ウ 天狗抄太刀数八(てんぐしょうたちかずはち)及びそのほか太刀数六
石舟斎宗厳が今春七郎(能役者で兵法家)に宛てた兵法絵目録「新陰流兵法目録事」には八天狗の名で技法が図解されている。花車(かしゃ)、明身(あけみ)、善待(ぜんたい)、手引(てびき)、乱剣(らんけん)、序(じょ)、破(は)、急(きゅう)の八つである。
<参考:この太刀は構えを習として、これより切掛、序のうちにて表裏をもととして用いる太刀なり。「月之抄」>、
<参考:このの中の序・破・急に代えて二具足・打物・二人懸の三つを秘事にあげ、破の太刀なりとしている「新秘抄」>
 外太刀数六は新陰流の極意。石舟斎の慶長年代の兵法目録には天截(てんせつ)と乱截(らんせつ)は一つになっており、また活人剣は活人刀、それに極意の前に向(高)上があり、ほかに八箇必勝が附加されている。天截(てんせつ)、乱截(らんせつ)、極意(ごくい)、無二剣(むにけん)、活人剣(かつにんけん)、神妙剣(しんみょうけん)の六つである。
新陰流においては、この中より、千手万手をつかい出すことを強調している。基本の習に練達すれば、そこに無数の応用変化の太刀が自得出来るのであって、三学九箇などと太刀の数を言うことを否定する。

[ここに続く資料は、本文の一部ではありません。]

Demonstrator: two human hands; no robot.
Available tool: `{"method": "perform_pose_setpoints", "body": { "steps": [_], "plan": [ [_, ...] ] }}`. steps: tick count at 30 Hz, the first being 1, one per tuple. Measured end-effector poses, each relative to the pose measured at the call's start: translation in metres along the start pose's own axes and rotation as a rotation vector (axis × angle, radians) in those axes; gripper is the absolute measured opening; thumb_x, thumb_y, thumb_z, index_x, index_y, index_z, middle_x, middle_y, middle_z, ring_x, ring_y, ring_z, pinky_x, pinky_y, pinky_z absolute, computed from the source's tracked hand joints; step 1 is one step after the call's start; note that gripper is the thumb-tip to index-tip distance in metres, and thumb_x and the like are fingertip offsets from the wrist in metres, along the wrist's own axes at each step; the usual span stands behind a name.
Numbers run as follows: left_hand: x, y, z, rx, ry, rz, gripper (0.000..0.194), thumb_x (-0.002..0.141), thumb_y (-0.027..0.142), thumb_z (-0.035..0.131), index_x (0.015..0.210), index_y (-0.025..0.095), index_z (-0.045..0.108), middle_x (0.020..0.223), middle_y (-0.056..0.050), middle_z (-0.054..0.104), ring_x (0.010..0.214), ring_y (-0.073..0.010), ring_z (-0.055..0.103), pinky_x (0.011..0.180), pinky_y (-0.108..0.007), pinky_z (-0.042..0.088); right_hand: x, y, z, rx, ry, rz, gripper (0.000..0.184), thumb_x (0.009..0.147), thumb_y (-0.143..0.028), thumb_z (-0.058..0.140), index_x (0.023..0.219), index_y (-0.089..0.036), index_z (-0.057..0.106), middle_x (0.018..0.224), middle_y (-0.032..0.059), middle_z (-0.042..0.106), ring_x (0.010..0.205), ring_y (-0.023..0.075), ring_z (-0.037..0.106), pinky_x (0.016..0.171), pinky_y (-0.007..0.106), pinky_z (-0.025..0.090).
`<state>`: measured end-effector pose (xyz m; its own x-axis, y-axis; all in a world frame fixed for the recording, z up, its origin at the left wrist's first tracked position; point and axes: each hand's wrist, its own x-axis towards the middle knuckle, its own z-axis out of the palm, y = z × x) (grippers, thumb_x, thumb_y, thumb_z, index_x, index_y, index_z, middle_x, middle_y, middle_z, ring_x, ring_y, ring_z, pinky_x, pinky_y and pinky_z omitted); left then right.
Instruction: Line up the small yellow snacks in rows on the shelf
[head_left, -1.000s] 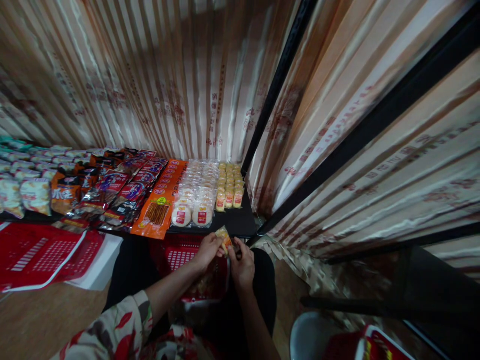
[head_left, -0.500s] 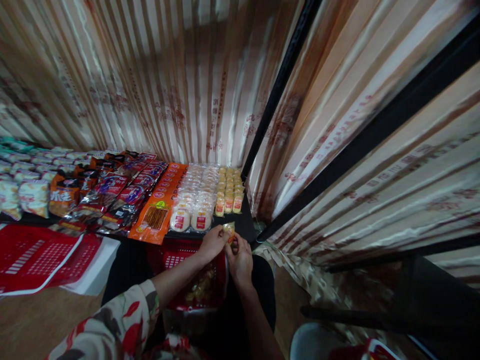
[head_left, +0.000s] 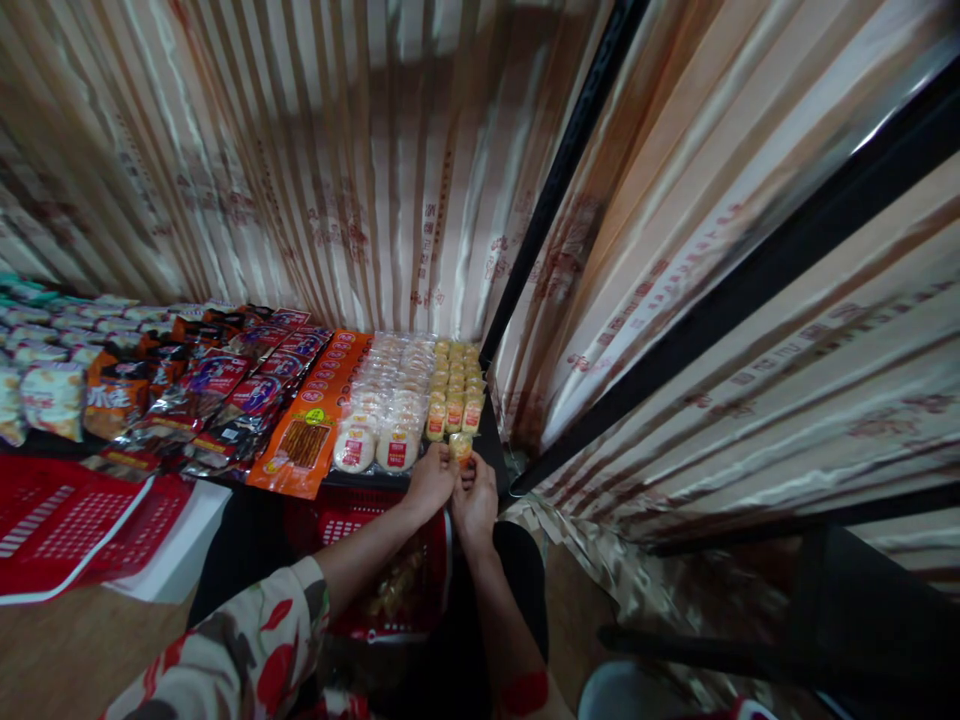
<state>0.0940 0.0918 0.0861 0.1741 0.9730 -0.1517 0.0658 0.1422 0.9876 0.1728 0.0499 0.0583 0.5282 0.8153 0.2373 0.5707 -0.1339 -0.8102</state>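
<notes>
Yellow packet, gripped by fingertips of both left hand and right hand, just in front of rows of yellow packets on black shelf, with pleated curtains behind. Partly covered by fingers, impossible to tell whether touching the shelf; below, hard to make out contents of red basket. Near front edge, with only narrow bare strip at right, toward black pole.

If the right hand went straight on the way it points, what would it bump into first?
Beyond the small packet it holds, the right hand would probably first meet the front row of yellow packets, though depth is hard to judge.
</notes>
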Motion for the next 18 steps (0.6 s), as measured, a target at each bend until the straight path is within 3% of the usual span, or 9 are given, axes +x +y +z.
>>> {"method": "perform_pose_setpoints", "body": {
  "steps": [7, 11, 15, 18],
  "plan": [
    [0.006, 0.013, 0.003, 0.112, 0.017, 0.048, 0.022, 0.070, 0.002, 0.052, 0.084, 0.016, 0.062, 0.086, -0.006, 0.063, 0.076, -0.0163, 0.058, 0.077, -0.026, 0.044, 0.016, 0.002, 0.013, 0.081, 0.033, 0.013, 0.040, 0.080, -0.032, 0.046, 0.114, -0.012, 0.051, 0.099, 0.0117, 0.051, 0.065, 0.0134, 0.056, 0.064, 0.031, 0.052],
    [0.015, 0.004, 0.006, 0.201, 0.098, 0.071, 0.026, 0.073, 0.010, 0.055, 0.098, 0.014, 0.062, 0.093, -0.010, 0.061, 0.088, -0.0202, 0.057, 0.086, -0.031, 0.043, 0.025, 0.007, 0.022, 0.123, 0.038, 0.007, 0.041, 0.080, -0.033, 0.045, 0.114, -0.010, 0.051, 0.100, 0.0131, 0.051, 0.066, 0.0137, 0.056, 0.064, 0.031, 0.052],
    [0.023, -0.006, 0.010, 0.338, 0.066, 0.114, 0.030, 0.082, 0.018, 0.046, 0.108, 0.011, 0.059, 0.108, -0.013, 0.060, 0.103, -0.0218, 0.054, 0.095, -0.033, 0.038, 0.034, 0.008, 0.027, 0.133, 0.048, 0.023, 0.042, 0.080, -0.034, 0.045, 0.113, -0.010, 0.051, 0.101, 0.0132, 0.051, 0.066, 0.0136, 0.056, 0.063, 0.030, 0.051],
    [0.026, -0.007, 0.011, 0.408, 0.035, 0.119, 0.031, 0.086, 0.021, 0.040, 0.109, 0.009, 0.058, 0.110, -0.015, 0.060, 0.104, -0.0207, 0.055, 0.095, -0.032, 0.039, 0.039, 0.008, 0.029, 0.121, 0.051, 0.031, 0.041, 0.080, -0.034, 0.044, 0.112, -0.010, 0.052, 0.101, 0.0127, 0.052, 0.067, 0.0134, 0.056, 0.063, 0.028, 0.050]
  ]
}}
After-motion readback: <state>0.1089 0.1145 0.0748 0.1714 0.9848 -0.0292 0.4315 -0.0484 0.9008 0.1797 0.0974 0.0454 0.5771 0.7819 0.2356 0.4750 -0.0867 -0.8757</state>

エ 策(はかりごと)を帷幄(いやく)の中に運(めぐ)らして、勝つことを千里の外(ほか)に決す
 この言葉、兵法においては、わが心を油断無くし、敵の動き、はたらきを見て、様々に表裏をしかけ、敵の機を見ることを、策を帷幄の中に運らすと心得、敵の機をよく見て、太刀にて勝を、勝つことを千里の外に決すと心得るべし。合戦も立ちあいも同じである。

オ 序破急(じょはきゅう)27のきり相の事
師弟立ちあいで教えるもので、書き残すものではない。
<参考:かかりにも序破急がある。かかる前は序。かかるうちは破。敵に合い打ちあう時は急。この仕掛け心におもうべし。うつに打たれ、うたれて勝つと思う心、残心を専として、これにて太刀表裏仕掛けに、これを習いよく取り出す心持ち肝要なり。柳生三厳「武蔵野」>

(3)所見
以上が、稽古に稽古を積んだ上で伝えられる目録であり、師弟立ちあいで教える事が基本のため、容易に立ち入ることは出来ないが、それでも新陰流で重要とされる考え方を垣間見ることが出来る。
勝つことよりも負けないことを重視する。相手に先を打たせて待で勝つ。先を取ったら攻めきって勝つ。勝つためには相手の手の内を知ることが重要。知るためには色々と仕掛けて探る。そして、立ちあいにおいては、習った技に囚われず、相手に応じて変幻自在、千手万手を繰り出して勝つ。
こうした考え方は、「殺人刀」、「活人剣」へと発展していく。